Uber, the rideshare company that has been delivering everything from fast food to ice cream in some cities is now trying their hand at cannabis. The world’s largest e-commerce retailer Amazon even bought a wholesale pharmacy license so they can distribute medical marijuana and related products. But as both of these companies are finding out, it won’t be easy to start up a weed business without stepping on someone else’s toes.
The Federal government controls the marijuana business and they’ve been so concerned about keeping it out of the hands of young people that they’ve restricted advertising, made home delivery illegal in most places, and prohibited interstate commerce. It may be legal to grow or possess in a state like Colorado but that doesn’t mean you can ship a package across state lines. In other words: if these companies want to sell cannabis legally from coast-to-coast then they need licenses for all 50 states—and only one has a dispensary license right now.
But as more dispensaries get licensed there will be even fewer regulations on how products are delivered–Uber is hoping this means it could start delivering weed nationwide soon after recreational legalization takes effect .
Uber has partnered with Eaze, the delivery service app that is already delivering weed in California. In a press release Uber said it was “excited to explore opportunities within the cannabis industry.”
“The combination of on-demand transportation and access to medical marijuana products through this partnership will provide people with greater access to important healthcare resources,” said Mike Daugherty, general manager for Uber Colorado. The company also wants its drivers screened for past drug use before they can drive passengers who may be carrying drugs and need someone sober behind the wheel–and they don’t want just anyone driving their customers around if those customers happen to be transporting tinctures or edibles.
In order for Uber’s plan succeed there are still three big hurdles to jump:
Uber needs a license for deliveries in California, where cannabis is legal. It will need one from the Californian Department of Public Health too–and they haven’t yet announced whether they’ll issue them or not. Uber also doesn’t know how it would be able to confirm that its drivers have complied with state law and don’t drive while impaired by marijuana use-though the company has said it’s looking into partnering with third-party testing labs to do this kind of work.

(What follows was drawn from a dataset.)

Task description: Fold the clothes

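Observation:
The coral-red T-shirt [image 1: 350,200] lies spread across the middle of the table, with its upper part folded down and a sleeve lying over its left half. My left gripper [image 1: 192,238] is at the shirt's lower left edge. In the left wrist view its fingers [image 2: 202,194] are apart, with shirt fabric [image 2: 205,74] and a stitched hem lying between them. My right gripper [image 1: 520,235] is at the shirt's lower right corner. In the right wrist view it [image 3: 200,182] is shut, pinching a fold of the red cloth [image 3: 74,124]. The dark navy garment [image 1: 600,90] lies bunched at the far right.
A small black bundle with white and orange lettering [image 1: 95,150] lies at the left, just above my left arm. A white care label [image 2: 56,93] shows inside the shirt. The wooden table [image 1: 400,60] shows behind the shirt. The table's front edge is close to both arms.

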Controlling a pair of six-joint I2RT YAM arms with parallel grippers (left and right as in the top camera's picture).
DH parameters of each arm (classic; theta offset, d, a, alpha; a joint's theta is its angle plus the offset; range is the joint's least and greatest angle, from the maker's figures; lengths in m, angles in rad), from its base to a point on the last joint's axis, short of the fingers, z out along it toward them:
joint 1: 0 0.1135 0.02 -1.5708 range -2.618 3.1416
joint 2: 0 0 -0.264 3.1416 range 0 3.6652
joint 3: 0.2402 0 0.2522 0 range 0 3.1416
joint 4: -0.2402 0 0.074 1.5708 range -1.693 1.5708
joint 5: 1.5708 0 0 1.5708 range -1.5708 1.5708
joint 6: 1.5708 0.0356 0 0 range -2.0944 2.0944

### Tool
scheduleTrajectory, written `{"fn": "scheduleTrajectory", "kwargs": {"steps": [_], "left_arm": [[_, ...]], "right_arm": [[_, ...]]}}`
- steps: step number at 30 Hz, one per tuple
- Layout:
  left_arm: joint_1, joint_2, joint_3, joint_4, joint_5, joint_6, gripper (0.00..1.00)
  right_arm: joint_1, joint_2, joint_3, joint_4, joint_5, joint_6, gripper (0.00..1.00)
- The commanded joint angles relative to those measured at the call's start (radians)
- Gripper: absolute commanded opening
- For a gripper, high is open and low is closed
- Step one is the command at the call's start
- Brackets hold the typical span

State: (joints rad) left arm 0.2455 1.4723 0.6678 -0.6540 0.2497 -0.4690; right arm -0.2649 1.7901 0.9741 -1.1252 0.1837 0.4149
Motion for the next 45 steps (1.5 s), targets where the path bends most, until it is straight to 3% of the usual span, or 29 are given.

It’s not just Uber that would have to change if the company were able to offer cannabis deliveries, it’s also cities and counties. Cities like West Hollywood (which has regulated recreational marijuana dispensaries) could start charging additional licensing fees for pot delivery services or prohibit them altogether. What happens when you’re in an area where weed is illegal? These drivers won’t be able to deliver, so they’ll need a system of some kind-perhaps one already used by Uber–to notify their driver that they can’t make a delivery at this time. There will also need to be systems put into place for customers who are ordering on behalf of others: how do those individuals confirm with the dispensary that they are over 21 ?
Uber will probably buy a company in the cannabis market. By the time they get into it, there will be even more companies in this space.
-Uber could buy Eaze, a weed delivery company. It’s also possible that they will partner with them.
-Or maybe this acquisition would be more like the Lyft/Lyft Line partnership where it is done on an exclusive basis and Uber gets to offer their customers cannabis deliveries as part of its regular service offerings?
-The most likely scenario has little to do with whether or not you have access to conventional marijuana dispensaries nearby: it’s simply about how many people are looking for pot in your area at any given time (and how willing those individuals are to walk). With so much competition from other drivers, no one wants some dude driving around town trying desperately to give away his smelly product out of desperation .
-Uber has no shortage of big ideas and ambitions. They want to make the world a better place for drivers, they want everyone in America to have access to healthcare, and now they also want us all to be able to get our hands on some cannabis.
-A major concern is that local law enforcement agencies will attempt use this as an opportunity seize Uber’s vehicles or shut down their operations altogether by claiming the company violated drug laws despite federal legalization efforts. For example: there are significant risks associated with operating marijuana delivery services outside of legal states due to higher rates of police intervention than conventional driving networks like Lyft Line (federal prohibition means it’s illegal transport marijuana between jurisdictions).